**What this task involves**
Would you return the lines that run from the start of the data below to the line with "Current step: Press", both included, exactly as written and without pictures?

<<<<

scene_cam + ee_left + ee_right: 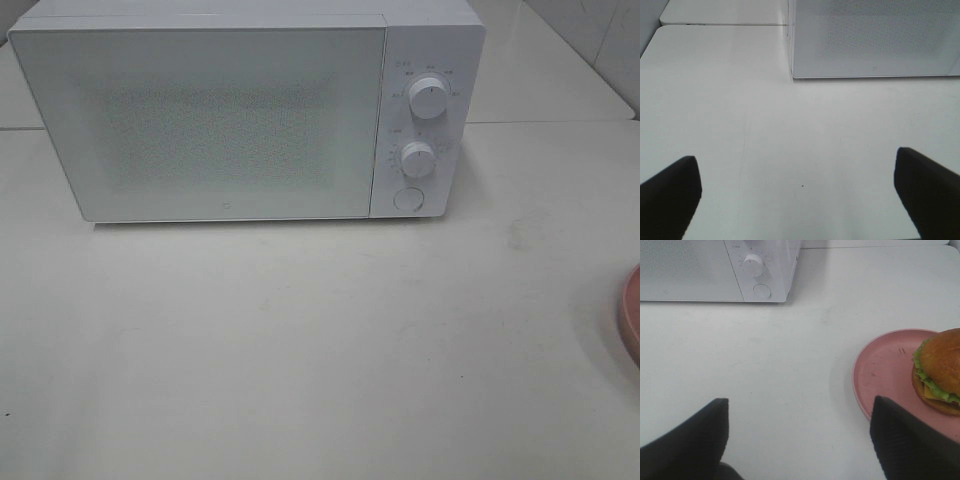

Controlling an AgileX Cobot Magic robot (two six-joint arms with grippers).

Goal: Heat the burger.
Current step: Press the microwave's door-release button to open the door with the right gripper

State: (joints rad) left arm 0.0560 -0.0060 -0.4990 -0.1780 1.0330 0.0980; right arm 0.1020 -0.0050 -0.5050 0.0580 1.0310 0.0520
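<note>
The burger [940,372] with a golden-brown bun, green lettuce and yellow cheese sits on a pink plate [885,370] in the right wrist view. In the exterior high view only the plate's rim [630,315] shows at the right edge; the burger is out of that view. My right gripper [797,440] is open, hovering over bare table beside the plate, one finger [907,442] overlapping the plate's rim in the picture. My left gripper [797,192] is open wide over bare table, short of the white microwave [230,110], whose door is closed. Neither gripper appears in the exterior high view.
The microwave's panel carries two knobs [428,97] [417,158] and a round button [408,199]. The white table [300,340] stretches in front of the microwave. A seam between tabletops [725,24] runs behind the microwave's left side.
</note>
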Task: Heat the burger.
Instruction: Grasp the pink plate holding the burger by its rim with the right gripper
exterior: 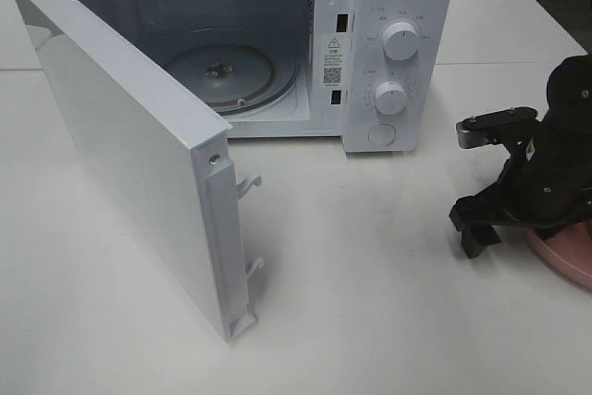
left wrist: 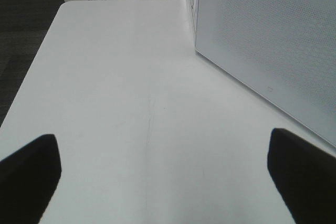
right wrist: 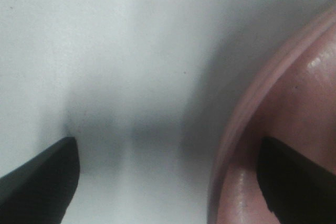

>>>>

**Response**
scene_cam + ee_left + ee_right: 

Controlling an AgileX Cobot Magic robot (two six-joint arms with grippers).

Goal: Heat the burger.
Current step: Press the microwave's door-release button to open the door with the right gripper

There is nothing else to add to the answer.